Allow to dry before examining. Another uses long chain aliphatic hydrocarbons Clearite. Sections are wrinkled or compressed.

Avoid mechanical damage to the microscope. At times during performance of surgical procedures, it is necessary to get a rapid diagnosis of a pathologic process. Examine unlabeled slides and micrographs or slides with the label covered. Buffering Penetration Volume Temperature Concentration Time interval Fixation is best carried out close to neutral pH, in the range of Sections are cut then removed from the blade with a small paint brush and placed on a slide covered with a thin layer of albumin and water 4 drops of water.

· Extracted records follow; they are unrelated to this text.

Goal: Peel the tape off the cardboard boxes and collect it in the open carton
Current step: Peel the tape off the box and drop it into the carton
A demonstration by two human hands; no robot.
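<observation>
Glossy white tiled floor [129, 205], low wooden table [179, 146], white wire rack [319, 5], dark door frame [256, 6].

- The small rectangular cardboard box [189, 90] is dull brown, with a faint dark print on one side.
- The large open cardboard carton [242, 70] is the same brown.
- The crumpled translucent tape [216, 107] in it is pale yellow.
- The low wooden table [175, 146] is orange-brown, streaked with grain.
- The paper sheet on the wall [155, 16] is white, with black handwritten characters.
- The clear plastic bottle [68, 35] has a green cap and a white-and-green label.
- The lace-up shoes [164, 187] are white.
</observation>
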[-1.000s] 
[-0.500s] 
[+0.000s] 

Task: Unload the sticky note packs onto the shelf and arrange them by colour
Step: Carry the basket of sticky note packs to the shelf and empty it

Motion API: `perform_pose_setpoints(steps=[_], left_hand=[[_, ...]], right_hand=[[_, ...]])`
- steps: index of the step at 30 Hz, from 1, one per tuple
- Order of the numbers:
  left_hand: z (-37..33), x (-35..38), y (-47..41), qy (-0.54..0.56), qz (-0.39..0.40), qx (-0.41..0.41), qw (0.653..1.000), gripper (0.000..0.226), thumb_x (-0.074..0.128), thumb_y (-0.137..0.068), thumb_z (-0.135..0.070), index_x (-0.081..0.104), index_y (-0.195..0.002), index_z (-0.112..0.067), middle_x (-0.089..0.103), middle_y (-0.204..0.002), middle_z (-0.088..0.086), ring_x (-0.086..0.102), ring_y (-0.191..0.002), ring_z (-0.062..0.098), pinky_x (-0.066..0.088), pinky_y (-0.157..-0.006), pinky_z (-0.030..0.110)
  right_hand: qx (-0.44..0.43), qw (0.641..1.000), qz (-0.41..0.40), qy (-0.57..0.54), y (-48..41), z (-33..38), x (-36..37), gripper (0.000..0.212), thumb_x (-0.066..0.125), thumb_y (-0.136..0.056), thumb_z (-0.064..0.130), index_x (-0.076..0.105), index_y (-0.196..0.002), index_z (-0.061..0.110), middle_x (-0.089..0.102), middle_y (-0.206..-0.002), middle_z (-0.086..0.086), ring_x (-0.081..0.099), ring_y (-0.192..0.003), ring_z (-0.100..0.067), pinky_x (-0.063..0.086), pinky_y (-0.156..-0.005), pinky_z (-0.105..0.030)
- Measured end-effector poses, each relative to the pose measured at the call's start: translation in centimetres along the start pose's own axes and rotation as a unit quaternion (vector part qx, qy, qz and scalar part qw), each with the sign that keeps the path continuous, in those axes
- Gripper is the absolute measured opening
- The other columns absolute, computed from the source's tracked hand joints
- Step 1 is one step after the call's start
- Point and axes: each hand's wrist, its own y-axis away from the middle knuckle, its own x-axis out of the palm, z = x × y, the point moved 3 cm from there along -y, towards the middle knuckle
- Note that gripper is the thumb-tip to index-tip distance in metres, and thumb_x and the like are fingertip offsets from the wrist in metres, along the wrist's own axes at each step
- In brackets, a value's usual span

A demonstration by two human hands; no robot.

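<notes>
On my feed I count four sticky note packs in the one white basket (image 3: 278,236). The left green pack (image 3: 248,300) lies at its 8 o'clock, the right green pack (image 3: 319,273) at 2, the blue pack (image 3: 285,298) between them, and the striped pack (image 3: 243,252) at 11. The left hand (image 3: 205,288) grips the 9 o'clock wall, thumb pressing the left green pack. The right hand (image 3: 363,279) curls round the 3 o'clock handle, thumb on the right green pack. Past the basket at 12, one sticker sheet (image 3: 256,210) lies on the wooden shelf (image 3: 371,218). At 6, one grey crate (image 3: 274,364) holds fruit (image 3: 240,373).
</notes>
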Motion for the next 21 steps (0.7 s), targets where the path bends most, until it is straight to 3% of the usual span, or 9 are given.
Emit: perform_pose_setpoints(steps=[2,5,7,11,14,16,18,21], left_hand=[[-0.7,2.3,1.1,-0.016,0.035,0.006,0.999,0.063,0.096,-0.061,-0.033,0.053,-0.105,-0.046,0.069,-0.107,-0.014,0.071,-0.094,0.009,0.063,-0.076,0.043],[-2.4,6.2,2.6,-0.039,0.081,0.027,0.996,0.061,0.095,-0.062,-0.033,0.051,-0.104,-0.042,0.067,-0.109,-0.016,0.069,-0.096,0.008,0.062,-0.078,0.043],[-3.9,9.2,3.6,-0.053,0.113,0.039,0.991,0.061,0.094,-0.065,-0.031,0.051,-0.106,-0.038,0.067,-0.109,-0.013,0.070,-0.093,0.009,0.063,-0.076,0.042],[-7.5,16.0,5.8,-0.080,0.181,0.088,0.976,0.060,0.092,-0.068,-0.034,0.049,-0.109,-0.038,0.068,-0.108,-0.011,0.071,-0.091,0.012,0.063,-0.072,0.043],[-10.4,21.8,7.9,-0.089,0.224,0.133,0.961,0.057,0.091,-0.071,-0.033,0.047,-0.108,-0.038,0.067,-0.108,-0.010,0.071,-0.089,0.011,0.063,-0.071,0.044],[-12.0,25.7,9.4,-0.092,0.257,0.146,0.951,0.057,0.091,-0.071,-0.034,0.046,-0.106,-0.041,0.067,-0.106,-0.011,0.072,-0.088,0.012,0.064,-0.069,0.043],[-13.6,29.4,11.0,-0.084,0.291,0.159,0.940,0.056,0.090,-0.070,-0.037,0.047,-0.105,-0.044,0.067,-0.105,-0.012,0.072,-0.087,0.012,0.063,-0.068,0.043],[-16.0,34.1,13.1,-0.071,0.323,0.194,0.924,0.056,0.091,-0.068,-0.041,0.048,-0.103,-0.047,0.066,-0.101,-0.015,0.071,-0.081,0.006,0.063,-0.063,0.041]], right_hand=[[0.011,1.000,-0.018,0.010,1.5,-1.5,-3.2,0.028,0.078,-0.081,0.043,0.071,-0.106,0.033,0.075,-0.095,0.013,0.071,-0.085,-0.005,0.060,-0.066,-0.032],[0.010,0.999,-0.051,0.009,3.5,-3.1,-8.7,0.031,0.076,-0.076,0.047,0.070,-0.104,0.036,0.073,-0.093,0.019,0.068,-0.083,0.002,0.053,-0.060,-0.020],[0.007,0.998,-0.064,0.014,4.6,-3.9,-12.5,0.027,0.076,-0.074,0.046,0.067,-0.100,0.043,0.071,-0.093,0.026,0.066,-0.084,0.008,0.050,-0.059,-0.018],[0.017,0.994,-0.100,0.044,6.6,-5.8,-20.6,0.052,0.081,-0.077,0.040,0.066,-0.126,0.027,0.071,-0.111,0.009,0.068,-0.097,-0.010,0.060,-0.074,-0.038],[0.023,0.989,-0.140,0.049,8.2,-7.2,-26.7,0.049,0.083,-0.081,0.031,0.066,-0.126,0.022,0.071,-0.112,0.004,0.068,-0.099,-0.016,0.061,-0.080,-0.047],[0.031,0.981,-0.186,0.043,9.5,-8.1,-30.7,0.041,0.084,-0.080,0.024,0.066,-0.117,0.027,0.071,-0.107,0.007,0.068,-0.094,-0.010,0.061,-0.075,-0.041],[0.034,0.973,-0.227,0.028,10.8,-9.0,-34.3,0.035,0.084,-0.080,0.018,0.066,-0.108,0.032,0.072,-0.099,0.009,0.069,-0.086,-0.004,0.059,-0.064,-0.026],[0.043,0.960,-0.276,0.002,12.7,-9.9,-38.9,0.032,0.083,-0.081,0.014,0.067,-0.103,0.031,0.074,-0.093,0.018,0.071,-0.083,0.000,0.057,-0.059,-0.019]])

The microtome is nothing more than a knife with a mechanism for advancing a paraffin block standard distances across it.

Therefore, a variety of fixatives are available for use, depending on the type of tissue present and features to be demonstrated. Bone specimens are the most likely type here, but other tissues may contain calcified areas as well.

There are a variety of eosins that can be synthesized for use, varying in their hue, but they all work about the same. A product called paraplast contains added plasticizers that make the paraffin blocks easier for some technicians to cut.